What is being asked
The output should contain the listing word for word and no pictures.

[[ Exercise data open ]]

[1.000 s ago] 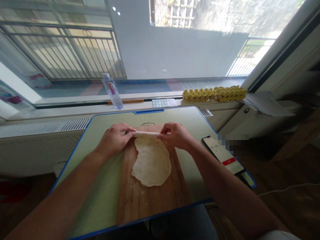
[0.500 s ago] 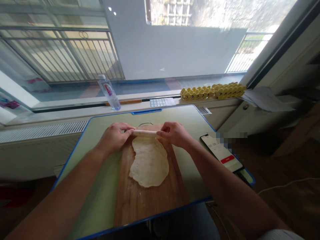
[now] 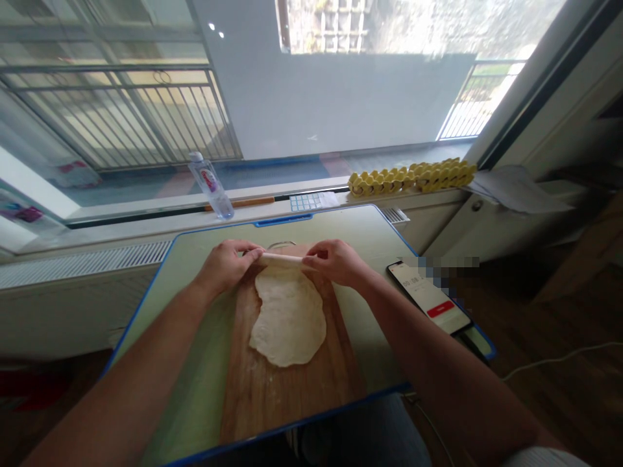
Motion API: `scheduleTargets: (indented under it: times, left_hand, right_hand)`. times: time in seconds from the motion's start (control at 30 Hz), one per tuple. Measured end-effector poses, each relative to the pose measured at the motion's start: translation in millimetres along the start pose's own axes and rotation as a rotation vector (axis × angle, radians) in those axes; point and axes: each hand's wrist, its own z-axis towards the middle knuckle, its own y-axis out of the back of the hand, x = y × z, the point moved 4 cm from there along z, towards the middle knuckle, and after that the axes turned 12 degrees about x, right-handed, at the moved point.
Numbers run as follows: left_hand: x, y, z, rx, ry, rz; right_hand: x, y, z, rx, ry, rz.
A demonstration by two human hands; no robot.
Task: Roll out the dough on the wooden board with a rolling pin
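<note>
A flat, uneven sheet of dough [image 3: 291, 318] lies on a wooden board [image 3: 292, 402]. Along its far edge runs a slim pale cylinder [image 3: 282, 259]; whether this is a rolling pin or a rolled-up edge of the dough I cannot tell. My left hand [image 3: 228, 264] pinches the cylinder's left end between thumb and fingers. At the other end, my right hand [image 3: 338, 261] is closed in the same way. Both ends are hidden by my fingertips.
The board rests on a pale green table [image 3: 370, 311] with a blue rim. A phone [image 3: 428, 298] lies at its right side. On the windowsill stand a plastic bottle [image 3: 211, 185] and yellow egg trays [image 3: 411, 178]. A radiator grille [image 3: 87, 263] runs at the left.
The view has shifted slightly. Both hands keep their hold at the dough's far edge, with hardly any visible movement of the cylinder.
</note>
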Motion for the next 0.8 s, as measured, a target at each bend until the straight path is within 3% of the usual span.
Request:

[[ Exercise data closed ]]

Written response
[1.000 s ago] 
[0.500 s ago] 
[now] 
Motion API: `scheduleTargets: (indented under it: times, left_hand, right_hand)`. times: time in seconds from the motion's start (control at 30 Hz), one per tuple. Measured end-effector poses, each relative to the pose measured at the motion's start: translation in millimetres along the start pose's own axes and rotation as a rotation vector (axis × angle, radians) in those axes; point and axes: each hand's wrist, its own z-axis towards the middle knuckle, its own y-axis out of the back of the hand, x = y × z, the point moved 4 cm from there along z, towards the middle knuckle, and after that the axes turned 12 degrees about x, right-handed, at the moved point.
Numbers run as follows: left_hand: x, y, z, rx, ry, rz; right_hand: x, y, z, rx, ry, rz.
A demonstration by two human hands; no robot.
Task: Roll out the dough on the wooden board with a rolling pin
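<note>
A flat, uneven sheet of dough [image 3: 291, 318] lies on a wooden board [image 3: 292, 402]. Along its far edge runs a slim pale cylinder [image 3: 282, 259]; whether this is a rolling pin or a rolled-up edge of the dough I cannot tell. My left hand [image 3: 228, 264] pinches the cylinder's left end between thumb and fingers. At the other end, my right hand [image 3: 338, 261] is closed in the same way. Both ends are hidden by my fingertips.
The board rests on a pale green table [image 3: 370, 311] with a blue rim. A phone [image 3: 428, 298] lies at its right side. On the windowsill stand a plastic bottle [image 3: 211, 185] and yellow egg trays [image 3: 411, 178]. A radiator grille [image 3: 87, 263] runs at the left.
The view has shifted slightly. Both hands keep their hold at the dough's far edge, with hardly any visible movement of the cylinder.
</note>
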Motion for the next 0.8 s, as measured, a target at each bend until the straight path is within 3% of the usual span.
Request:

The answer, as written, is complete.